I breathed when I said yes in the middle of this year’s racial uprisings because we needed to keep breathing for the sake of the generations to come. Blackness could no longer be a matter of convenience in this industry. Blackness could no longer be a matter of convenience in this world.
I breathed when I said yes to becoming a pillar for this sacred Black company, and for every Black artist and person who would be impacted by our work. I broadened my back into bedrock—a foundation on top of which Black voices could be elevated and strengthened and rooted and pushed higher.
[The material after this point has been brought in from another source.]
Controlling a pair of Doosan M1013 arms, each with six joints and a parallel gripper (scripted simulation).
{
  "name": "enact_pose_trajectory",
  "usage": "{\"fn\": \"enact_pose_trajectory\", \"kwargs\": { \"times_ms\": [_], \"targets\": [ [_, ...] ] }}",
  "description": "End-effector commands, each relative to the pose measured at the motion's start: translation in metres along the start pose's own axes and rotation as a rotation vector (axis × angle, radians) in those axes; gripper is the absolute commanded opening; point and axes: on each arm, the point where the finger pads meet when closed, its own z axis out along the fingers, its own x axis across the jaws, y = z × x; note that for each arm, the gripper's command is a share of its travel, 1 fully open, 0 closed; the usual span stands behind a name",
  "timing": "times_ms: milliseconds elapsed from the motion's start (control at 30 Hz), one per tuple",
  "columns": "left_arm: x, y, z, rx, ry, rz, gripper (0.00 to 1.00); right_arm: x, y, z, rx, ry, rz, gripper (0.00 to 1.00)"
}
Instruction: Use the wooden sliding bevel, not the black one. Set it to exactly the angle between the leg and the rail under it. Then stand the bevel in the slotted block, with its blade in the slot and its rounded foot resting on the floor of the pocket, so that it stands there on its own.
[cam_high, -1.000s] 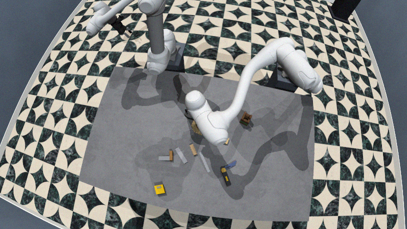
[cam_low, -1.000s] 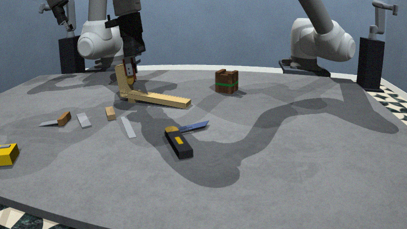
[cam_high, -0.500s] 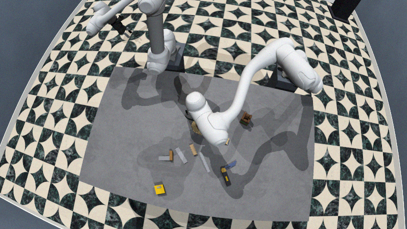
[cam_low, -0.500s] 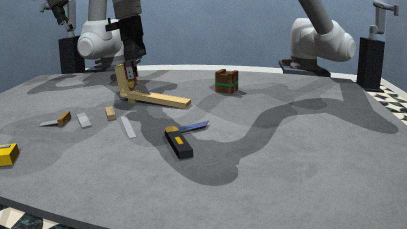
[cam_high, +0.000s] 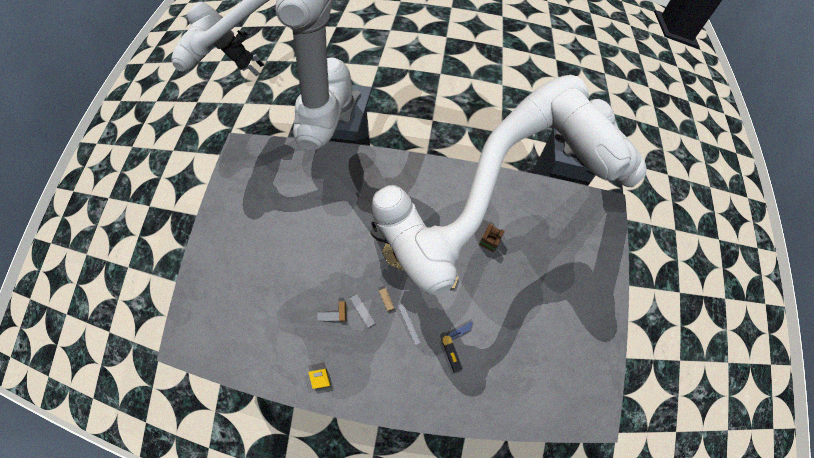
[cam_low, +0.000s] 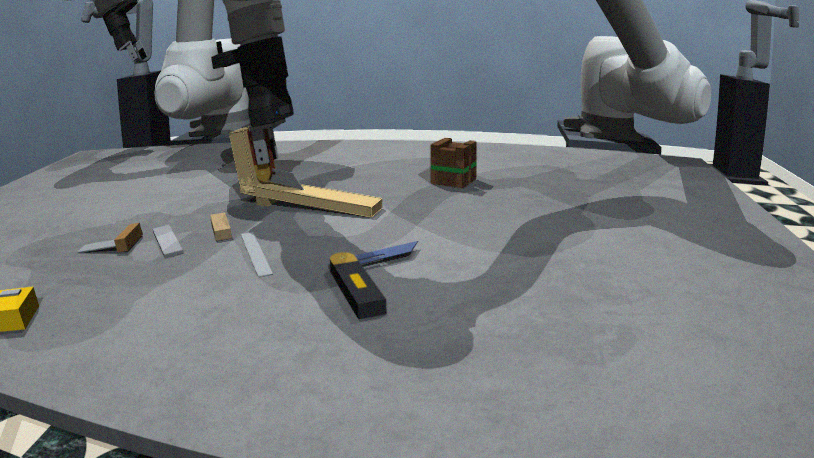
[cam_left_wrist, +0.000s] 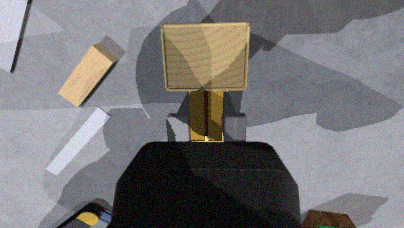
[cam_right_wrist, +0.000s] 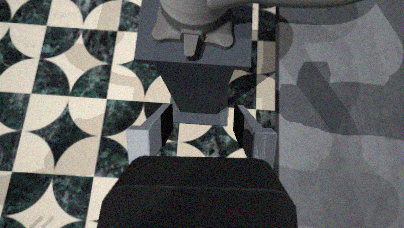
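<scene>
Wooden sliding bevel (cam_low: 263, 174) (cam_left_wrist: 197, 115) is gripped by the left gripper (cam_low: 262, 165) (cam_left_wrist: 207, 104), close beside the upright leg (cam_low: 243, 159) (cam_left_wrist: 205, 57) and above the rail (cam_low: 318, 197); contact with either can't be confirmed. Its brass-coloured end is pointed down, and reddish wood is seen beside the fingers. Blade angle not readable. Right gripper (cam_high: 256, 65) (cam_low: 136, 54) (cam_right_wrist: 202, 125) is wide, nothing held, well away from the work.

Handling, judged: bevel is probably light to moderate, with rigid wood and metal parts. Smooth faces may be slippery, so the squeeze should be kept firm and square. No real fragility is expected, but the pivot is the weak point: if the blade is bumped or pressed, the angle could be lost. Blade is likely stiff along its length and free to swing only at the joint.

Hold is best taken on the flat sides of the wooden handle, with blade and rounded foot left free. If the pads span blade and handle together, setting could be blocked, though the angle might be locked by it afterwards.

Setting against leg and rail looks like the step in hand; not yet placed. Slotted block (cam_high: 491, 236) (cam_low: 453, 163) (cam_left_wrist: 330, 218) is upright on the desk (cam_high: 239, 273) (cam_low: 512, 364), apart from the rail. Black bevel (cam_high: 452, 354) (cam_low: 358, 287) (cam_left_wrist: 87, 218) is lying flat, to be left alone.
</scene>
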Motion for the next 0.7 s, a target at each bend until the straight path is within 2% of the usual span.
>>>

I breathed so that the Black body could too.
"We can no longer stand by waiting for a seat at a table that was never meant to hold us."
It is our collective duty as a generation of artists and activists who chronicle history, champion the present and pave a way for our future, to breathe deeper. Our ancestors did not simply pass on a torch for us to carry, they stood tall with the knowledge that we would be perched on their shoulders. They must have known that the taller you stand, the farther your voice carries. So they stood tall yesterday to project and elevate our voices today. And so we must stand tall and raise our shoulders so the next generation of Black voices can shout louder than ever. Our work must be created fearlessly, unashamedly and with intent as we create and preserve Black institutions. As we raise up Black artists, administrators, technicians, playwrights, directors, dancers, singers, painters and poets. As we pass down the invaluable wealth of breath and freedom. As we tell stories from our perspectives. As we create spaces for the Black body to grow. We can no longer stand by waiting for a seat at a table that was never meant to hold us. We breathe life into our art and into Black institutions so that our community can find their breath deep within their bones, deep within their souls. A long breath. A continued breath. A breath that never stops fighting or claiming space. The breath that will set us free.
Take a moment to breathe with me.
Inhale for you. For your freedom. For your healing. For your story.
Hold for us. For today. As we strengthen ourselves and our community. As we fight. As we build. As we create.
Exhale for them. Release a sustaining and enduring breath that gives life and strength to the next generation.
Coates, Ta-Nehisi. Between the World and Me. New York: One World, an imprint of Random House, a Division of Penguin Random House LLC, 2015.
Elliot, Jeffrey M. Charles White, Portrait of an Artist. Washington, D.C.: Association for the Study of Afro-American Life and History, 1983.